TASK REQUIREMENTS - Pull each line containing "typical" from the data.

TASK INPUTS -
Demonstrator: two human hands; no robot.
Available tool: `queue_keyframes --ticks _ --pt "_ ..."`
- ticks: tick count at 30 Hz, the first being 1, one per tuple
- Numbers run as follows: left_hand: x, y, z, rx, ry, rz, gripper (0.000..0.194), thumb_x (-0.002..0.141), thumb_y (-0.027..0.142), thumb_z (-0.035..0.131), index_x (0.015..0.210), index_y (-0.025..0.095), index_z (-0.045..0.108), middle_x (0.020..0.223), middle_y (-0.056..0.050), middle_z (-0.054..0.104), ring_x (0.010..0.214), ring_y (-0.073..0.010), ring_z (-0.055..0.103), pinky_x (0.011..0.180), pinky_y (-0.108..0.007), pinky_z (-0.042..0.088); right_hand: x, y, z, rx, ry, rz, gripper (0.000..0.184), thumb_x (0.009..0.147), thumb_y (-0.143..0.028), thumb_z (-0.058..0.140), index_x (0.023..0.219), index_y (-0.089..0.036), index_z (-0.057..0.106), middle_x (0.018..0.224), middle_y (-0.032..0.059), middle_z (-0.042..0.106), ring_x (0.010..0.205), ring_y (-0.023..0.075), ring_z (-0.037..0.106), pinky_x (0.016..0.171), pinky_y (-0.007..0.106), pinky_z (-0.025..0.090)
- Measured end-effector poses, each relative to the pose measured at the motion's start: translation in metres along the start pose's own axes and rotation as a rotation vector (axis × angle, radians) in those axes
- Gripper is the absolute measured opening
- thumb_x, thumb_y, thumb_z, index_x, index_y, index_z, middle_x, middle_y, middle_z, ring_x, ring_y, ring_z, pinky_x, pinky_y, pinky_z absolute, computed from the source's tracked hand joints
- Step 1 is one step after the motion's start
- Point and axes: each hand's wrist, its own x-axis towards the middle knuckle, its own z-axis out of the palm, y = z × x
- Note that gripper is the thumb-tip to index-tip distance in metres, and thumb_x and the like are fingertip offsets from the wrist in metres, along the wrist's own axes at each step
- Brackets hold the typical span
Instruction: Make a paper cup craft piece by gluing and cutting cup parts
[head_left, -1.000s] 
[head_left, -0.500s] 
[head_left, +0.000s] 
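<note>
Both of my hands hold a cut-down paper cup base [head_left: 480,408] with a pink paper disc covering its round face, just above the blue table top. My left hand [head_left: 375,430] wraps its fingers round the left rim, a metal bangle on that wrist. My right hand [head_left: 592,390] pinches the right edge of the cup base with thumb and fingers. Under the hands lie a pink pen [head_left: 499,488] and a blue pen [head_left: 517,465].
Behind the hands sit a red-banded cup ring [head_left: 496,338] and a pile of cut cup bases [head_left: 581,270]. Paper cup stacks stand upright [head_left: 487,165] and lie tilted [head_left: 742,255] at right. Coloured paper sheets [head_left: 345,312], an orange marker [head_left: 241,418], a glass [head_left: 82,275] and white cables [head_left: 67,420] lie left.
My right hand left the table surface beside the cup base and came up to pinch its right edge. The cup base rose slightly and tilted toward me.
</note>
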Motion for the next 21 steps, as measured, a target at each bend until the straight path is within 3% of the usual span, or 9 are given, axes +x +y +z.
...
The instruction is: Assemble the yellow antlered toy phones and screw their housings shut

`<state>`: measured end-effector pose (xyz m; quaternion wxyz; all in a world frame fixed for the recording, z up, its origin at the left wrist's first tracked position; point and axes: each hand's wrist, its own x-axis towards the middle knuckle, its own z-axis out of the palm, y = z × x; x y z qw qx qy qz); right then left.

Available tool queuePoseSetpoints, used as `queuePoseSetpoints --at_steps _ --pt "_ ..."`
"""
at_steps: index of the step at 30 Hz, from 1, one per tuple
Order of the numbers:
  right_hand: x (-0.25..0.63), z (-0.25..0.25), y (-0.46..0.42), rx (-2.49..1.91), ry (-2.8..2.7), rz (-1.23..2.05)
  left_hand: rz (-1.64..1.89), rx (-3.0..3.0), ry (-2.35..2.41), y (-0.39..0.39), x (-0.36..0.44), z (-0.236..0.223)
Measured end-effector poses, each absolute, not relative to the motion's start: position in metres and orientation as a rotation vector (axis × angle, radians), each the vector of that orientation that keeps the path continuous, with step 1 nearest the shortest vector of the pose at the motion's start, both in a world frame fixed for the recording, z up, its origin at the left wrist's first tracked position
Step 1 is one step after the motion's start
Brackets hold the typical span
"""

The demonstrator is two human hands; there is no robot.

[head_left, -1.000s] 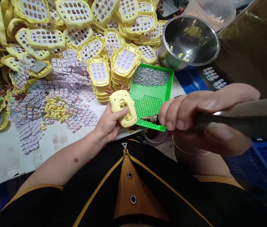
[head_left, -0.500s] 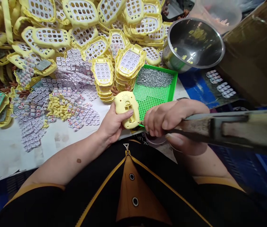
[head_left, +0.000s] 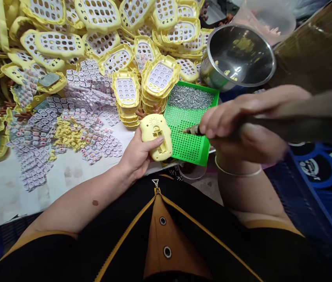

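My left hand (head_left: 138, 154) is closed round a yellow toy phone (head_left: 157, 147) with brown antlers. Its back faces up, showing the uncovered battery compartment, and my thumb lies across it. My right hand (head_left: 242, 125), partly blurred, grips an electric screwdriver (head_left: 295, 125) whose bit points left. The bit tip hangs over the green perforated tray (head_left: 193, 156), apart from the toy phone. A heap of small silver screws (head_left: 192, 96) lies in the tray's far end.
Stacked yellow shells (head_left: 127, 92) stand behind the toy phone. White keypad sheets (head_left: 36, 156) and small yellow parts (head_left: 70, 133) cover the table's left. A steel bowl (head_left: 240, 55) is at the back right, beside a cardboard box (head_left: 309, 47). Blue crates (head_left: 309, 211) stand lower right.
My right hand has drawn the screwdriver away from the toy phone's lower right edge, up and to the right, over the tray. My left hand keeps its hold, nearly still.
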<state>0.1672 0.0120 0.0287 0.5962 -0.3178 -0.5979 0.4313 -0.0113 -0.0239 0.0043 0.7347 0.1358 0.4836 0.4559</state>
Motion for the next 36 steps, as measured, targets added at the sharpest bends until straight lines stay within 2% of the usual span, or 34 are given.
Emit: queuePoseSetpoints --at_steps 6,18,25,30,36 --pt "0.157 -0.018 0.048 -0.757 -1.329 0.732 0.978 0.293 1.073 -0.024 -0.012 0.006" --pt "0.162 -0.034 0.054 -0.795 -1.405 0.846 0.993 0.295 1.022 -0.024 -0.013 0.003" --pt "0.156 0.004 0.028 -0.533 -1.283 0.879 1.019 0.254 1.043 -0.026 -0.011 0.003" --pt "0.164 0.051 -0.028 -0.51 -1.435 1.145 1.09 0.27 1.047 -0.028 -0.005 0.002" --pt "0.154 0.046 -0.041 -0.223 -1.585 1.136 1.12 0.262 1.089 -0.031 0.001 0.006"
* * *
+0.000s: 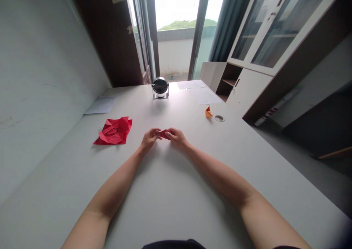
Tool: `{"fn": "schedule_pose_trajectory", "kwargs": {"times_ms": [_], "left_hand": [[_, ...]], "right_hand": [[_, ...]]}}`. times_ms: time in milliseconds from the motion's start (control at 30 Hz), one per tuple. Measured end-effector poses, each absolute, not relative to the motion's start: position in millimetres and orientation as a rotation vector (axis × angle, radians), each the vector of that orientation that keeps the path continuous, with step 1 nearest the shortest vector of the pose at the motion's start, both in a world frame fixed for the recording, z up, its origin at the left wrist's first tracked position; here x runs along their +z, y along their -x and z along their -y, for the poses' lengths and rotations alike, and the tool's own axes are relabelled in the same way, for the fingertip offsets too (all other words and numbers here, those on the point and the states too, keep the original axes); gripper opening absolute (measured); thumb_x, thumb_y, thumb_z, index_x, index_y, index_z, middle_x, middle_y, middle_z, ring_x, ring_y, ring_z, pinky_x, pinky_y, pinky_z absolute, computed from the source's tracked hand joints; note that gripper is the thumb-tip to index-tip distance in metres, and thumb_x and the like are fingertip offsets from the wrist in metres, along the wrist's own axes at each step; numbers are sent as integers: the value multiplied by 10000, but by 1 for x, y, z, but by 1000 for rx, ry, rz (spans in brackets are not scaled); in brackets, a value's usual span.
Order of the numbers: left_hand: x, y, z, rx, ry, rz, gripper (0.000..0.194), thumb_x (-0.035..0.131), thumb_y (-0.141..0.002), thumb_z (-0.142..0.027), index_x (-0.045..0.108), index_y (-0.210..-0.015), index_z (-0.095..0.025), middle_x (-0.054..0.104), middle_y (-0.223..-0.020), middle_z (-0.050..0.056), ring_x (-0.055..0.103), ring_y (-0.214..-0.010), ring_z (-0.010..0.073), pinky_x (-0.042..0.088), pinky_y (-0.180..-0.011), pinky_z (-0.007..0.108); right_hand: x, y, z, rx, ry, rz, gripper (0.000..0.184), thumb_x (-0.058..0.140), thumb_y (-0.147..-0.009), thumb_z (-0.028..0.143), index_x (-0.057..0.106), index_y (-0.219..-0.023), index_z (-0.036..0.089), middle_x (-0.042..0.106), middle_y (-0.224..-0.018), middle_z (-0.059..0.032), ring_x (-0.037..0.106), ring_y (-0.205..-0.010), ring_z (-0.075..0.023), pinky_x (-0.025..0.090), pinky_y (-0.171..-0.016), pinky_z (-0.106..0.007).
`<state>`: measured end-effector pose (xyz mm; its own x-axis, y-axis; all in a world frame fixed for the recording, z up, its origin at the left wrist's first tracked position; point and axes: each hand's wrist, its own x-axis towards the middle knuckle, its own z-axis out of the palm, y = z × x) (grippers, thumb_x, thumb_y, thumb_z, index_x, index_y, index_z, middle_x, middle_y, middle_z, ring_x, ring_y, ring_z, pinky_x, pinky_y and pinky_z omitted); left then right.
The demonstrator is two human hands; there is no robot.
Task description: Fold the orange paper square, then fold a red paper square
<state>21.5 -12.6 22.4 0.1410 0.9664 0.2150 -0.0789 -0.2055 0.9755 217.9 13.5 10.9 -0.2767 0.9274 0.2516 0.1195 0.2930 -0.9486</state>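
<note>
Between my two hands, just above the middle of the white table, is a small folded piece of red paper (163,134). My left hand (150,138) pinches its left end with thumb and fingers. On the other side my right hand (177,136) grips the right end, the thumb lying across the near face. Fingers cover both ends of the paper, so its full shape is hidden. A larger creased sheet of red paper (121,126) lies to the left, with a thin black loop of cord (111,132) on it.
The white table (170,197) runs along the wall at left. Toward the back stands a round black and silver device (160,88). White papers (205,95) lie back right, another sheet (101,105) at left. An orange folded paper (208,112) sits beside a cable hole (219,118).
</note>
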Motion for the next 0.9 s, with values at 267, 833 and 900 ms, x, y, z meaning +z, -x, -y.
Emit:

RESULT OF THIS TASK -
- Brackets hold the typical span
Brackets hold the typical span

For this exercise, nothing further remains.